Just about every financial advisor out there recommends investing real estate for retirement. One survey found that 89% of US investors are interested in putting their money in real estate. I’ve owned many rental properties in the past, which makes me have mixed feelings about this asset class. That said, if you think it’s fun to spot bargains and fix up properties for profit, investing in real estate for retirement might be a good choice for you.
Just make sure you consider some important factors:
Time Investment
If you’re hoping to invest in real estate for retirement while keeping your day job, let me tell you from experience it’s a challenge. I once owned more than 50 rental properties and was involved in every aspect of the business. It was difficult to delegate authority, and at times it felt like the properties owned me.

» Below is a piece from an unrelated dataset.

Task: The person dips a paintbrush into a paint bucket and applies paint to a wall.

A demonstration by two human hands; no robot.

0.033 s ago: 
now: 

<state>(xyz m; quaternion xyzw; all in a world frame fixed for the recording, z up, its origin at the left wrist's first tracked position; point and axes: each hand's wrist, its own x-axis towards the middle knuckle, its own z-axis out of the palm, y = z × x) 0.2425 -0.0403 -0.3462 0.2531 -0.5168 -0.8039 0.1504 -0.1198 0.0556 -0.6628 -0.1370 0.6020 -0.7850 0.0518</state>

In addition to sucking up your waking hours, real estate is a time investment because it can take years to turn a significant profit. If you’re already approaching retirement age and need to boost your savings, real estate might not help you.
Knowledge
If you don’t already have the know-how to succeed in real estate investment, you’re going to need help. The same survey that said 89% of investors are interested in real estate revealed that many also expected a real estate agent to provide advice on managing the investment, guidance on terms, and down payment advice. People are enthusiastic to invest, but there’s a serious knowledge gap.
Succeeding with real estate requires a multifaceted skillset, and it’s not something you can get overnight. You’ll need to read books, attend seminars, and sift through all the real estate wisdom out there to find the true gems.
Even then, if you don’t already have a knack for spotting lucrative properties and acting on the opportunity, all that learning can’t help you.
Property Condition
Are you thinking of purchasing fixer-uppers or finding property in a better condition? Purchasing ready-to-go residental Real Estate will save you a lot of hassle, but it’s still time consuming and low yield. If you want to leverage your time and money to boost retirement savings, this won’t be the way to go.
Developing or rehabbing property can bring in significant return on investment, but of course there’s more risk. You need to put in your time and money, and there’s always the possibility the return isn’t worth the effort.
Financial Investment
Maybe you’ve heard the saying “real estate takes deep pockets.” It’s true.
Your rental properties need repair, and could become vacant when you have a mortgage to pay. And there’s property taxes to think about.
If you’re a mid or late career professional, leveraging isn’t really an option. You don’t have the time to turn borrowed money into profit to save for retirement. Not to mention the serious risk if you use too much leverage and lose your properties.
The Bottom Line
If you think investing in real estate for retirement is the right choice for you, just remember that local markets are very competitive. Annual yield for rental property in the US is 9.4%, in some places, much lower. And that number doesn’t take into account operating expenses, so don’t be surprised if your cash flow is around zero after taxes.
To me, it looks like today’s real estate market is a better place to store wealth than create it, which won’t help you much in boosting your retirement savings.
Investing in real estate for retirement is difficult to scale, but if you have the right edge, it can definitely be worthwhile.